El primer día no me pude quedar, me quedé con los plátanos. Acá se quedaron mi mamá y mi cuñada, pero yo estaba inquieta. "No --le dije a mi esposo--, yo tengo que ir porque la gente me tiene que ver a mí, porque ya sabe cómo soy yo".

Se refiere a que aquí tenían que saber que usted era la dueña.
Sí.

Usted llegó hasta tercero de media; sin embargo, aplicó un criterio de márketing que se aprende en universidades o escuelas de negocios.
Sí (ríe)...

¿Cómo así?
Mi meta siempre ha sido avanzar, no quedarme ahí nomás.

De niña, cuando empezó a los 12, ¿tenía algún sueño en especial?
Siempre pensaba en que iba a seguir en el negocio. Me gustaba.

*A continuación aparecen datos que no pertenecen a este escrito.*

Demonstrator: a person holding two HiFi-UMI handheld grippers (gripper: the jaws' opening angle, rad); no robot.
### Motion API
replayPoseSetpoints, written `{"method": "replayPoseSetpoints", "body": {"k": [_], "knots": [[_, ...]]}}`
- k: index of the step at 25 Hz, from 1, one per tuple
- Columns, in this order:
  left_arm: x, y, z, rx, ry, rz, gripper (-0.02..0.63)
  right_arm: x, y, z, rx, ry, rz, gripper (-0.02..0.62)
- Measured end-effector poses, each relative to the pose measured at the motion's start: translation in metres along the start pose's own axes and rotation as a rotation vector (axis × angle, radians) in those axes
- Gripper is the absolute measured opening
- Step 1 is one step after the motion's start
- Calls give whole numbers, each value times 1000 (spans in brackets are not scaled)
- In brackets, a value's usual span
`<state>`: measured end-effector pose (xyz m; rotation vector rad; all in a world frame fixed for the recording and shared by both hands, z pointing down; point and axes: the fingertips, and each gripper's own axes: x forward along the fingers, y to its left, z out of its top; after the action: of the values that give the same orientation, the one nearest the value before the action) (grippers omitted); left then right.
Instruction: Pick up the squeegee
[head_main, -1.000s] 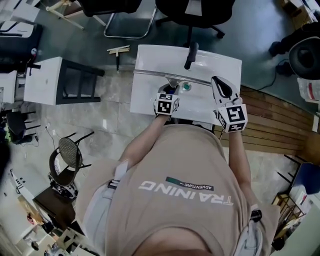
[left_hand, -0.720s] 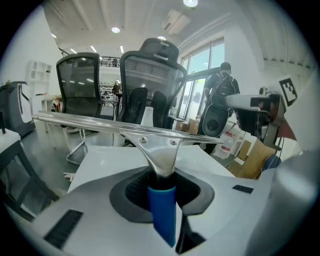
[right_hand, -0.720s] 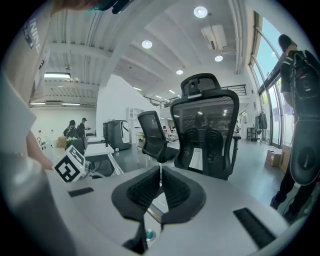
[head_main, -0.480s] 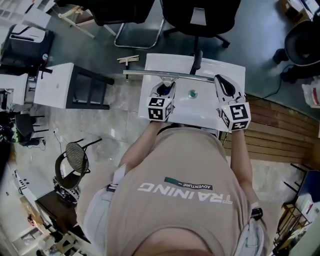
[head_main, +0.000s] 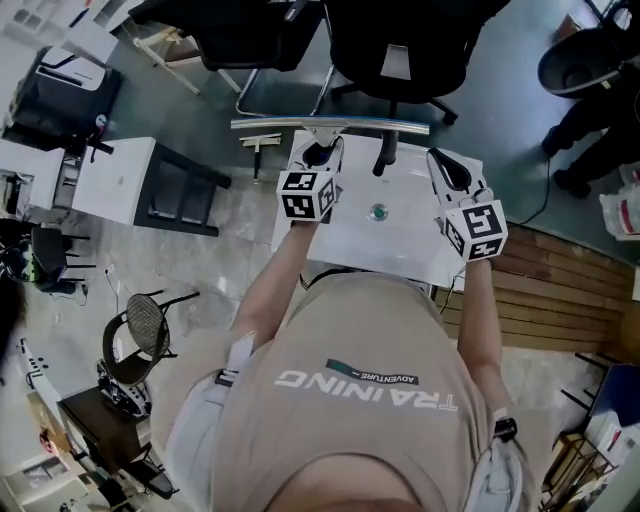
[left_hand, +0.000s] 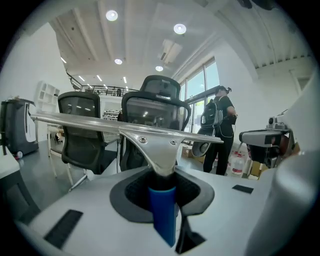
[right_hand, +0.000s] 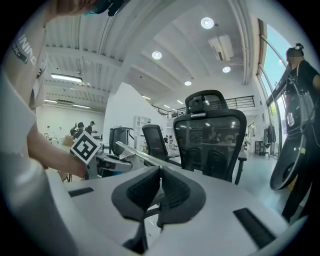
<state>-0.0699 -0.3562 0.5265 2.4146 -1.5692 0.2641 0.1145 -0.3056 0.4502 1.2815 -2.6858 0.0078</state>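
The squeegee has a long metal blade and a blue handle. My left gripper is shut on that handle and holds the squeegee in the air above the far left corner of the white sink. In the left gripper view the blade runs level across the picture, above the jaws of the left gripper. My right gripper hovers over the sink's right side, and in its own view the right gripper is shut with nothing between its pads. The blade shows to its left.
The sink has a round drain and a black faucet. Black office chairs stand beyond it. A small second squeegee lies on the floor, a white table stands at left, wooden slats lie at right. A person stands beyond.
My left gripper has lifted the squeegee off the sink and carried it up and toward the far edge. My right gripper has risen a little.
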Motion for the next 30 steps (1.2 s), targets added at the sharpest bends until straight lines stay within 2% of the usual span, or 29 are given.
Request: {"method": "replayPoseSetpoints", "body": {"k": [6,18,24,30], "knots": [[17,-5,62,25,-97,-4,98,6,-10,24,-40,-39,16,37],[28,-2,153,106,-233,-67,98,31,-23,86,-124,-110,-42,37],[27,-1,185,121,-284,-94,98,32,-22,108,-153,-126,-67,37],[25,-14,193,115,-302,-117,98,21,-25,111,-208,-98,-100,37]]}}
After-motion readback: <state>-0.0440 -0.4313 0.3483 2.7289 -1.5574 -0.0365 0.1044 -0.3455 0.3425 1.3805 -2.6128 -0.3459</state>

¿Qué era lo que más le gustaba?
Como mi papá empezó con los plátanos, yo tenía que seguir, porque yo veía que daba. ¡Pero para eso nos amanecíamos! A veces mi papá descargaba (la mercadería) o yo. Yo compraba en Lima, de camión a camión.

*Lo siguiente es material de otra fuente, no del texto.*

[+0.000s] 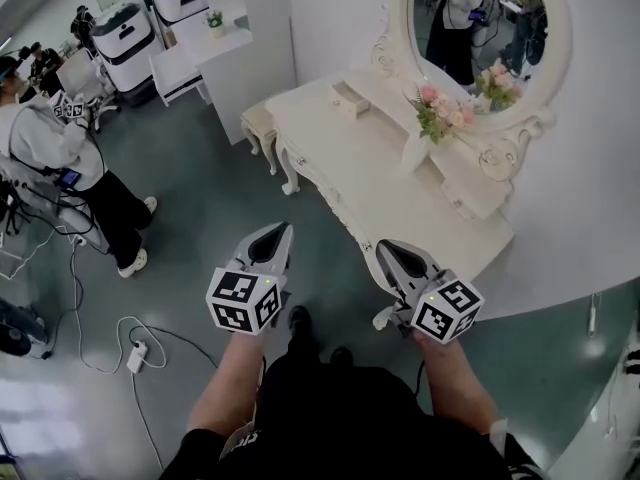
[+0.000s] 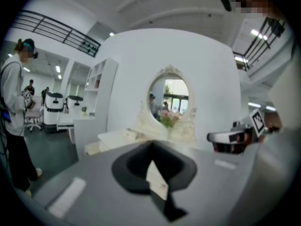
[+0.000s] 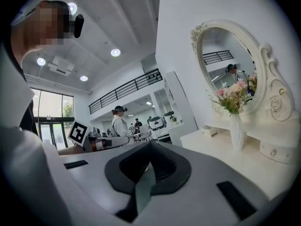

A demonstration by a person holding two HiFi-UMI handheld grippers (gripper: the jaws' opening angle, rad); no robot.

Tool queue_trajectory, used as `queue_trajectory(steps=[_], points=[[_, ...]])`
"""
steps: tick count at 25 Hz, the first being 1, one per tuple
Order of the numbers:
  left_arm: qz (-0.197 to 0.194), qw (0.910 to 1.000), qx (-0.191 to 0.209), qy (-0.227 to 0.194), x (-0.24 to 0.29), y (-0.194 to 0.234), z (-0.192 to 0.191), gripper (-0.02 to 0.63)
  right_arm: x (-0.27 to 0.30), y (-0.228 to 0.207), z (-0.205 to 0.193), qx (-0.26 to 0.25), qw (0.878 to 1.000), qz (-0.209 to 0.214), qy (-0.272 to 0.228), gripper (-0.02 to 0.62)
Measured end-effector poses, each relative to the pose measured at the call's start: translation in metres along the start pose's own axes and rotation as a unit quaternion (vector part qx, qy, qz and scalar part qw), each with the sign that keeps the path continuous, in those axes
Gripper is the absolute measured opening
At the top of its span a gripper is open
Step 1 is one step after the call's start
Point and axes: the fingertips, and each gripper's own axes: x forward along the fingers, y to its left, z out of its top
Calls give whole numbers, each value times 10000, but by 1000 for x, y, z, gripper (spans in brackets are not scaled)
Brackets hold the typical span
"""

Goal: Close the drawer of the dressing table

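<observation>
We hold left tongs (image 1: 278, 234) and right tongs (image 1: 388, 250) closed, empty, near dressing table (image 1: 330, 138). Drawer front unseen; blind push risks clipping surface edge.

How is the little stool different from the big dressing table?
The dressing table is long and wide; the stool at its far end is much smaller. The table carries a vase of flowers, a small box and a mirror; the stool's top looks bare. Both are creamy white with curvy legs.
</observation>
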Motion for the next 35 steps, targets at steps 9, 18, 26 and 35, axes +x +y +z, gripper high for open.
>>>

¿En qué momento dejó de atender solo en cuatro mesas?
La gente se fue avisando. Compré diez mesas más, y más; los domingos tengo que poner caballetes...

Usted no es muy consciente de cómo ha logrado esto, ¿no?
(Ríe)... Será la sazón, la comida.

El secreto está en usted: en su habilidad, tesón y coraje para haber hecho todo esto.
(Ríe)...

A veces no nos damos cuenta de lo valiosos que somos, ¿no?
Siempre me ha gustado el trabajo. Cuando vendía plátanos, yo me levantaba a las cuatro de la mañana, y si no había gente (para que la ayudase a transportarlos), yo misma empujaba mi triciclo. Pregunte usted en el mercado.

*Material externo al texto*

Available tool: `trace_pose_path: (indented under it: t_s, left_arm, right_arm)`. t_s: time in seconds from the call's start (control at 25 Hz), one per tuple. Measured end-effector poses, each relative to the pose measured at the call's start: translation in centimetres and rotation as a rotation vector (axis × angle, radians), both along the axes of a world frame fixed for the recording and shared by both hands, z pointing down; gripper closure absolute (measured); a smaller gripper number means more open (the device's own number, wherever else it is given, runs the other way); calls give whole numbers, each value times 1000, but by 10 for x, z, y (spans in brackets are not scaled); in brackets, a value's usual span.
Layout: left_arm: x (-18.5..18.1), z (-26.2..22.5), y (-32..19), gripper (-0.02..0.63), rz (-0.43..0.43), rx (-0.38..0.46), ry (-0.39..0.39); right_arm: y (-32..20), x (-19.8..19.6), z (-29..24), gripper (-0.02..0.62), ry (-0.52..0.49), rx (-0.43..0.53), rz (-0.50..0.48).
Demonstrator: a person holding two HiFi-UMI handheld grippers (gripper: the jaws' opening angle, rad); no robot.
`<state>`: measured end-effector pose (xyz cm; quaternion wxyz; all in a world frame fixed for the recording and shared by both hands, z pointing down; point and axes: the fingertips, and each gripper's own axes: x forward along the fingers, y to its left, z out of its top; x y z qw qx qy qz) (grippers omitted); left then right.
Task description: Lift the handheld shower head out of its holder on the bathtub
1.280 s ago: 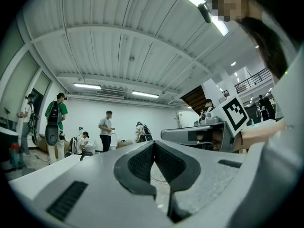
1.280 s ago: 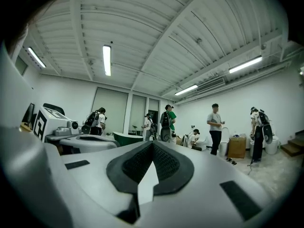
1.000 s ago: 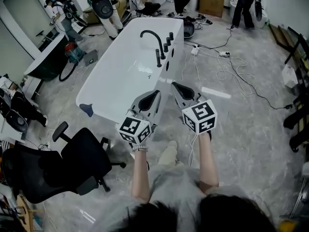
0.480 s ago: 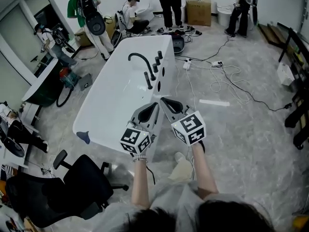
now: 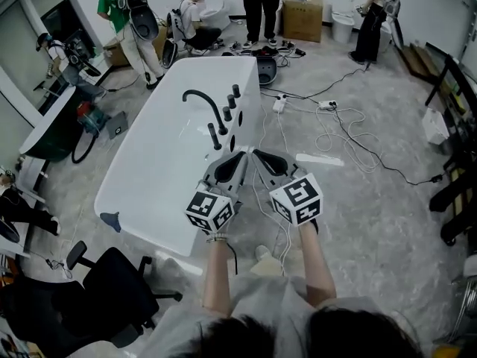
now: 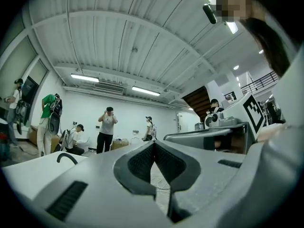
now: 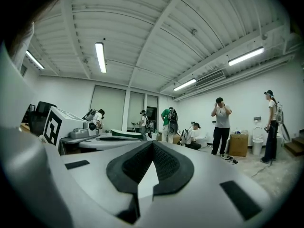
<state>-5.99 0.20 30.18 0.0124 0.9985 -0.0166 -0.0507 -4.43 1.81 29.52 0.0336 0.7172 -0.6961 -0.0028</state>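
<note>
A white bathtub point(image 5: 250, 73) lies lengthwise ahead and to the left. On its right rim stand a black arched spout point(image 5: 200, 99), a few black knobs point(image 5: 231, 101) and the black upright handheld shower head point(image 5: 215, 136) in its holder. My left gripper point(image 5: 241, 156) and right gripper point(image 5: 258, 154) are held side by side at the tub's right side, just right of and nearer than the shower head, apart from it. Both are shut with nothing between the pads. In the left gripper view the spout point(image 6: 66, 156) shows low at the left.
A black office chair point(image 5: 112, 289) stands at the near left. Cables point(image 5: 335, 133) trail across the floor to the right. A black rack point(image 5: 455, 125) is at the right edge. Several people and a cardboard box point(image 5: 302, 10) are at the far wall.
Both grippers have been carried forward along the tub's right side and now sit much closer to the black fittings. Their jaws stayed shut.
</note>
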Motion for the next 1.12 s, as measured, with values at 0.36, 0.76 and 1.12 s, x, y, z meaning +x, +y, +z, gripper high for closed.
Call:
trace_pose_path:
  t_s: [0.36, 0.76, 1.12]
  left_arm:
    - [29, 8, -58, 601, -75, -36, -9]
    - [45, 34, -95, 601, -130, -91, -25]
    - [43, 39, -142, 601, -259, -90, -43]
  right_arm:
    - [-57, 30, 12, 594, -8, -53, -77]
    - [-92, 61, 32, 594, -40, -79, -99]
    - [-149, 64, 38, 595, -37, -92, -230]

¿Su papá terminó el colegio?
No.

¿Hasta qué año llegó él?
No sé.

¿Cómo empezó?
Vendiendo en canastita, con mi mamá. Se venían de Chincha. Una viejita que vendía chicharrones les dio un cuartito para que durmieran. Así fueron ellos: vendiendo y vendiendo. Después comenzó a traer plátanos de Lima, después del norte.

¿Él tenía camiones cuando usted comenzó a ayudarlo?
Todavía. Eso fue cuando yo tendría 14, 15 años.

O sea que usted fue la responsable de que él creciera.
(Ríe)... "Es que para los negocios ella tiene ángel" (Interviene su marido). Sí, usted pregunte... Yo he tenido bastante suerte.

¡Suerte no, caray! ¡Es usted!
(Reímos)...

LA FICHA
Nombre: Diana Yolanda Sebastián Mora de Saravia.
Colegio: Hizo la primaria en La Rotonda y llegó hasta tercero de media en el Bandera del Perú. "En la nocturna, porque tenía que ayudar a mi papá en el negocio". Ambos en Pisco.
Estudios: Ninguno.
Edad: 48 años.
Cargo: Propietaria y gerenta general del restaurante Diana.